MvA: Non. Le projet est situé à environ 11 kilomètres des communautés. C’est un point important, car certaines perceptions laissent penser que l’exploitation se ferait au cœur des zones d’habitation. Ce n’est pas le cas. L’ensemble de la conception du projet vise précisément à limiter les impacts directs sur les populations.

M.M : Comment prenez-vous en compte les dimensions culturelles locales, notamment la question des tombeaux ?

MvA: Nous travaillons avec un panel d’experts, à la fois nationaux et locaux, notamment issus de Toliara, ainsi qu’avec les communautés, pour identifier les sites culturels et les tombeaux qui pourraient être concernés. Dans tous les cas, si des impacts devaient être confirmés, nous agirions dans le strict respect des traditions. Cela signifie travailler avec les familles, accompagner les décisions et prendre en charge l’ensemble des coûts liés aux déplacements et aux cérémonies. C’est un sujet qui exige beaucoup de respect et de sensibilité.

M.M : Le projet a suscité des oppositions. Qu’est-ce qui a changé aujourd’hui ?

MvA: Nous avons entendu les préoccupations exprimées dans le passé. Aujourd’hui, notre intention est de faire évoluer profondément l’approche, pour construire un projet apolitique, inclusif et largement soutenu. Cela passe par plus de dialogue, plus de transparence et une meilleure prise en compte des attentes des différentes parties prenantes. Un projet comme celui-ci ne peut avancer durablement que s’il est compris et partagé.

M.M: Certains évoquent des pressions américaines autour du projet.

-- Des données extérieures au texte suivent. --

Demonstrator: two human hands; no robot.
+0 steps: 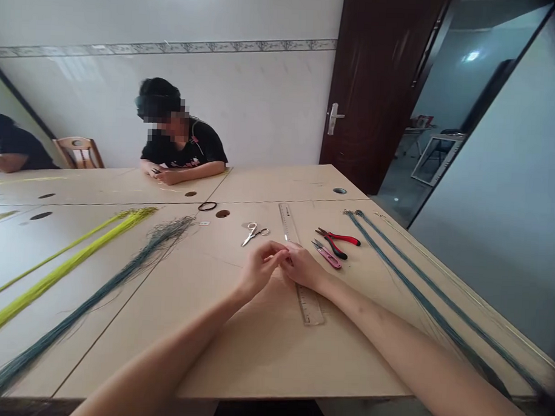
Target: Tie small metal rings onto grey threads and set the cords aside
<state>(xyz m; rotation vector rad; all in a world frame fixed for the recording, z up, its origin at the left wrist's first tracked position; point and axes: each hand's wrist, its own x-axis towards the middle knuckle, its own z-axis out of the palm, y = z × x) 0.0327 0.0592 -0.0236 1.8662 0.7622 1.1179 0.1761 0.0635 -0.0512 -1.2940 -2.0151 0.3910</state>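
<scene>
My left hand (261,267) and my right hand (303,268) meet above the table, fingertips pinched together. Whatever they hold is too small to make out; a faint thin strand lies on the table left of them. Beneath my right hand runs a clear ruler (309,306), partly covered by it. Small silver scissors (253,233) lie just beyond my left hand. To the right of my hands are pink thread snips (328,256) and red-and-black pliers (335,237), the two close together.
On the left stretch a blue-grey thread bundle (97,293) and yellow-green bundles (70,261). Teal strands (409,279) run along the right side. A black ring (208,206) lies near a round table hole (222,214). Across the table (254,347) sits a person (184,144); another is at far left.
</scene>
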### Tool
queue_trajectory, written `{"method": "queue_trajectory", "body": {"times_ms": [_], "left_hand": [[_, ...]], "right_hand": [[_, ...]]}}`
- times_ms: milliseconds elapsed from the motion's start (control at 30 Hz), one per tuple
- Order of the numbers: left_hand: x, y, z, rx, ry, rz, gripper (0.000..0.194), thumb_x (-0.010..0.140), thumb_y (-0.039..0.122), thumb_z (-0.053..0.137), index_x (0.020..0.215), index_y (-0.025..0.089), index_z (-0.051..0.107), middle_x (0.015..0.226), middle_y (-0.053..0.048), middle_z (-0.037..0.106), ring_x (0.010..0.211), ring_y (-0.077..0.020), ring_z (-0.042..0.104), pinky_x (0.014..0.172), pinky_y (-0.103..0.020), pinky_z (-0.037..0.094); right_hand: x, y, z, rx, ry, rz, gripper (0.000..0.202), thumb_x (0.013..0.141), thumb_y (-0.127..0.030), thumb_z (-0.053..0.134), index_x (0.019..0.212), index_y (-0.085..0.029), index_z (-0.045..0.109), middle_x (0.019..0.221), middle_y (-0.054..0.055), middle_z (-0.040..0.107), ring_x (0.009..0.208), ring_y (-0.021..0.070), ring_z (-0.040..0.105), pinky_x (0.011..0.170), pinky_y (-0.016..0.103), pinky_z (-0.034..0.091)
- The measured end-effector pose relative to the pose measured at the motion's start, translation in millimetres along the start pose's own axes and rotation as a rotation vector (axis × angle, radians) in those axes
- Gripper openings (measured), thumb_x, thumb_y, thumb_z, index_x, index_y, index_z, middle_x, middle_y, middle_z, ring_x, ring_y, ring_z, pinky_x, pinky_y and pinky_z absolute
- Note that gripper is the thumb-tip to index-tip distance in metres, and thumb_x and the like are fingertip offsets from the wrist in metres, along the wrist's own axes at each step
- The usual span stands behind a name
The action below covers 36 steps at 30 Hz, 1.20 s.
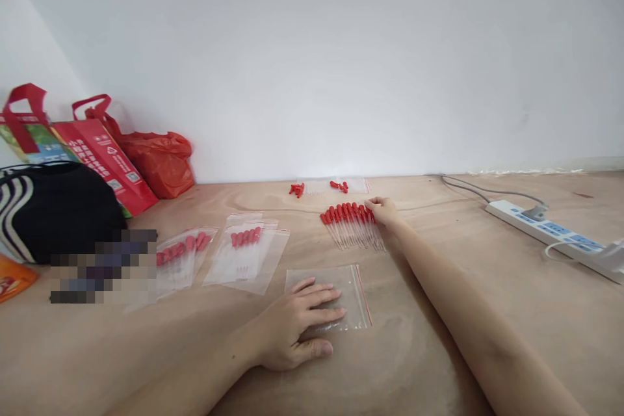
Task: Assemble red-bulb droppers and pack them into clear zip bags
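Note:
My left hand (307, 322) lies flat with its fingers spread on a clear zip bag (348, 292) with a red line along its right edge. Farther back, my right hand (383, 209) has its fingers closed at the right end of a row of droppers (348, 213), which have red bulbs and clear stems. Its fingertips are at the bulb of the rightmost dropper. Left of the row, red-bulbed droppers lie in clear bags (246, 260), and more filled bags (180, 266) sit beside them.
Loose red bulbs (297, 190) lie near the wall by another clear bag (361, 186). A white power strip (550, 232) with cables is at the right. At the left are a black bag (68, 208), red shopping bags (107, 162) and an orange packet (14, 278).

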State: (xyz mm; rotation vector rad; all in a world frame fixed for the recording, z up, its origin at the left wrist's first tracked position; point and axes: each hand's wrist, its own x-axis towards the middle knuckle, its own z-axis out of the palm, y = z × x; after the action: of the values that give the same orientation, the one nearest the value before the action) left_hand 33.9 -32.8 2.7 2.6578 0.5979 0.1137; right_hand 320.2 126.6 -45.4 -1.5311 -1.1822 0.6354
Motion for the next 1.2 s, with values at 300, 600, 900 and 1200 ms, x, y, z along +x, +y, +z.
{"method": "queue_trajectory", "body": {"times_ms": [300, 600, 900, 1200], "left_hand": [[-2, -7, 7.1, 0.025, 0.123, 0.012, 0.043, 0.082, 0.043, 0.047, 0.123, 0.029, 0.044, 0.134, -0.004, 0.038, 0.123, -0.0248, 0.031, 0.103, -0.046, 0.021], [-13, -15, 4.2, 0.022, 0.177, -0.086, 0.037, 0.084, 0.028, 0.043, 0.121, 0.029, 0.045, 0.127, -0.003, 0.045, 0.122, -0.0229, 0.033, 0.105, -0.047, 0.016], [-12, -18, 3.1, -0.062, 0.129, -0.078, 0.047, 0.077, 0.025, 0.049, 0.122, 0.03, 0.042, 0.128, -0.001, 0.044, 0.122, -0.0255, 0.033, 0.103, -0.048, 0.019], [-13, -23, 6.1, -0.06, 0.128, -0.128, 0.054, 0.073, 0.021, 0.051, 0.125, 0.028, 0.038, 0.13, -0.001, 0.042, 0.124, -0.0243, 0.03, 0.103, -0.046, 0.023]], "right_hand": [[-29, -28, -23, 0.323, 0.066, 0.003, 0.035, 0.064, -0.052, 0.054, 0.072, -0.02, 0.045, 0.06, -0.003, 0.055, 0.04, 0.0049, 0.037, 0.036, 0.017, 0.028], [-132, -17, -42, 0.459, 0.154, 0.056, 0.035, 0.066, -0.052, 0.055, 0.076, -0.021, 0.045, 0.061, -0.004, 0.052, 0.041, 0.0069, 0.044, 0.036, 0.02, 0.037], [-141, -17, -28, 0.474, 0.073, 0.089, 0.033, 0.068, -0.052, 0.054, 0.075, -0.021, 0.044, 0.062, -0.004, 0.052, 0.044, 0.0086, 0.046, 0.039, 0.023, 0.042], [-145, -22, -33, 0.557, 0.102, 0.107, 0.031, 0.068, -0.049, 0.057, 0.075, -0.021, 0.045, 0.065, -0.003, 0.051, 0.045, 0.0069, 0.044, 0.038, 0.02, 0.04]]}}
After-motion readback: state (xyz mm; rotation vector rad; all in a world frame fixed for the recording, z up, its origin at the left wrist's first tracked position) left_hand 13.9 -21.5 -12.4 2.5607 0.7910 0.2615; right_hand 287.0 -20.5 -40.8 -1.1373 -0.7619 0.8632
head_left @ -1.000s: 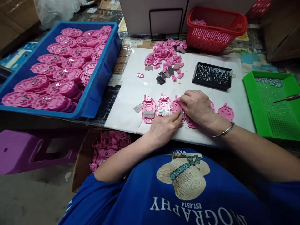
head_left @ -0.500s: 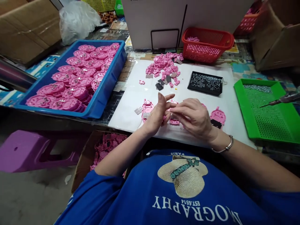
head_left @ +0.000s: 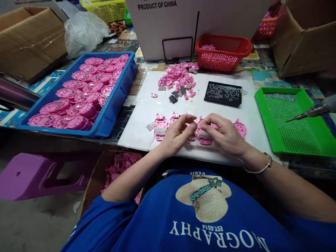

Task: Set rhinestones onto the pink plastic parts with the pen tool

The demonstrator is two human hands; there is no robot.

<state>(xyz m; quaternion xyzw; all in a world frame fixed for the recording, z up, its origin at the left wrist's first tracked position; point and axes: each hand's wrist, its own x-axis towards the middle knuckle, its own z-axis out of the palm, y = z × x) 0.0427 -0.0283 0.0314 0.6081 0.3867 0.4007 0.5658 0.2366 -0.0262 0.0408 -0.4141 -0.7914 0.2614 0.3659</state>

Qu’en est-il ?

MvA: Nous sommes une entreprise privée. Nous ne participons pas aux discussions entre gouvernements. Notre rôle est de développer un projet industriel, dans le respect du cadre malgache, des institutions et des règles en vigueur.

M.M : Le contexte politique malgache peut-il être un frein ?

MvA: Les projets miniers s’inscrivent dans le temps long. Ils traversent plusieurs cycles politiques, dans tous les pays du monde. Nous travaillons avec les autorités en place, qui ont le mandat pour représenter l’ensemble des citoyens malgaches, avec une vision de long terme, car un projet comme Vara Mada est conçu pour durer plusieurs décennies. L’enjeu est de construire quelque chose de solide, capable de s’inscrire dans cette durée.

M.M : Quelle est votre priorité aujourd’hui ?

MvA: Clarifier, expliquer et continuer à dialoguer. Nous voulons nous assurer que chacun comprend le projet, ses impacts réels et ses bénéfices potentiels. C’est la condition pour avancer sereinement et construire un projet durable, crédible et utile pour Madagascar.